Time share calculations are very important for determining child support, and generally are fairly simple: the court will determine how much time the minor or minors spend with each parent, and turn that into a percentage.
However, there are always twists and grey areas, some of which have been addressed via cases that have been appealed and ruled on by either the appeals court of the California Supreme Court.
Two interesting cases show some of the issues that come up.
First, a 2001 case (In re Marriage of Katzberg) found that the primary custodial parent would be given the time share for time where a minor spent at a boarding school.

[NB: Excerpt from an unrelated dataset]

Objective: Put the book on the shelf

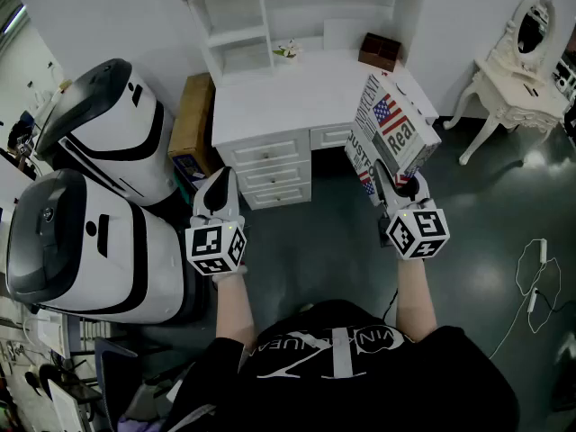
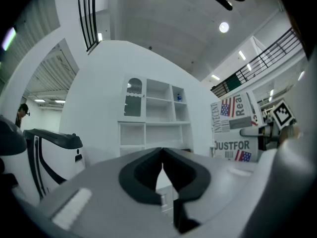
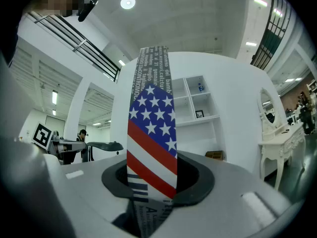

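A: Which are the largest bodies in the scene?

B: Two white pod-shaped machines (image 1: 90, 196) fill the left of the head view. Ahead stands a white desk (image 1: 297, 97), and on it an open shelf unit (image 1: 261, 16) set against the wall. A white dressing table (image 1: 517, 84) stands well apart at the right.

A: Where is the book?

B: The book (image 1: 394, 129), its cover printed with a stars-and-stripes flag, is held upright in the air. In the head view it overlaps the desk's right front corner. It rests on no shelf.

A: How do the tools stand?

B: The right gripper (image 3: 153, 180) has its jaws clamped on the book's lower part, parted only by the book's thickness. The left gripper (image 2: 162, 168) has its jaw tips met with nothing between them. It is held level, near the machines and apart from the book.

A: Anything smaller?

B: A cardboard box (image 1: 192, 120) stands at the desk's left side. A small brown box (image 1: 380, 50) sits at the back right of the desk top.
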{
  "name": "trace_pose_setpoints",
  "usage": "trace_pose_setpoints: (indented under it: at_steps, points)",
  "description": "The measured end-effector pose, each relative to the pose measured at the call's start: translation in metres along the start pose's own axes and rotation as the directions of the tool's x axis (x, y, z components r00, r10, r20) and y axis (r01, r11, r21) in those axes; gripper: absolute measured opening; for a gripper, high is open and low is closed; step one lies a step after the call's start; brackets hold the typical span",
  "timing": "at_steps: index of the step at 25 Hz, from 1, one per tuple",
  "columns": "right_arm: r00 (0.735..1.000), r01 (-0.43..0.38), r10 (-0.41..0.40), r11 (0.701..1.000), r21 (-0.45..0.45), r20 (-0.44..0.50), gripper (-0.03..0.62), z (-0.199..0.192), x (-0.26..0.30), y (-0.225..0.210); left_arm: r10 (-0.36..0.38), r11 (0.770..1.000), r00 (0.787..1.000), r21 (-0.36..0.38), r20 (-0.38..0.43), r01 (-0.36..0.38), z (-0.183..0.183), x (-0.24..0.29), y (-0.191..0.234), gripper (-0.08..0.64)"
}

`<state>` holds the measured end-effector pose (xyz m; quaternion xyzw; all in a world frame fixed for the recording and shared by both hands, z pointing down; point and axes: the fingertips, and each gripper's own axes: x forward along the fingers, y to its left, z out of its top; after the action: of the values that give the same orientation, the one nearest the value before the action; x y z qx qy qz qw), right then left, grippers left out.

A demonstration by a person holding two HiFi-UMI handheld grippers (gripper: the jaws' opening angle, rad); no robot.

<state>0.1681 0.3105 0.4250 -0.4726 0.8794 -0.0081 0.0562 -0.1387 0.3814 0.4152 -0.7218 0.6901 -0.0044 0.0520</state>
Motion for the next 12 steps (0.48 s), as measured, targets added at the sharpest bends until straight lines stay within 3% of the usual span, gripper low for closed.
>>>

The rationale for the decision was that the primary custodial parent was responsible for emergencies and day to day management of the school, and was therefore responsible for those time periods.
There are also cases that state that the time in day care should be attributed to the primarily custody parent because they have the responsibility for finding, arranging, and fronting the money for day care. In re Marriage of Whealon.
Second, a new case, just decided, out of San Diego in 2020 stated that a court erred by giving a father a 20 percent time share for a period of time where he didn’t see the minor at all. The trial court’s rationale was that the mother had prevented the father from seeing the child during that time, and therefore it was unfair to make him pay support for the full time. The Court of Appeal found that the trial court could not do this, because Family Code Sections 4052.5 and 4057 require the use of actual time share, and only allow narrow exceptions to guideline support. Denial of visitation was not one of those exceptions.
When looking at time share, the court is going to look at the ACTUAL time, and apportion time when the minor or minors are not in the care of either parent to the parent responsible for the child should emergencies arise, etc.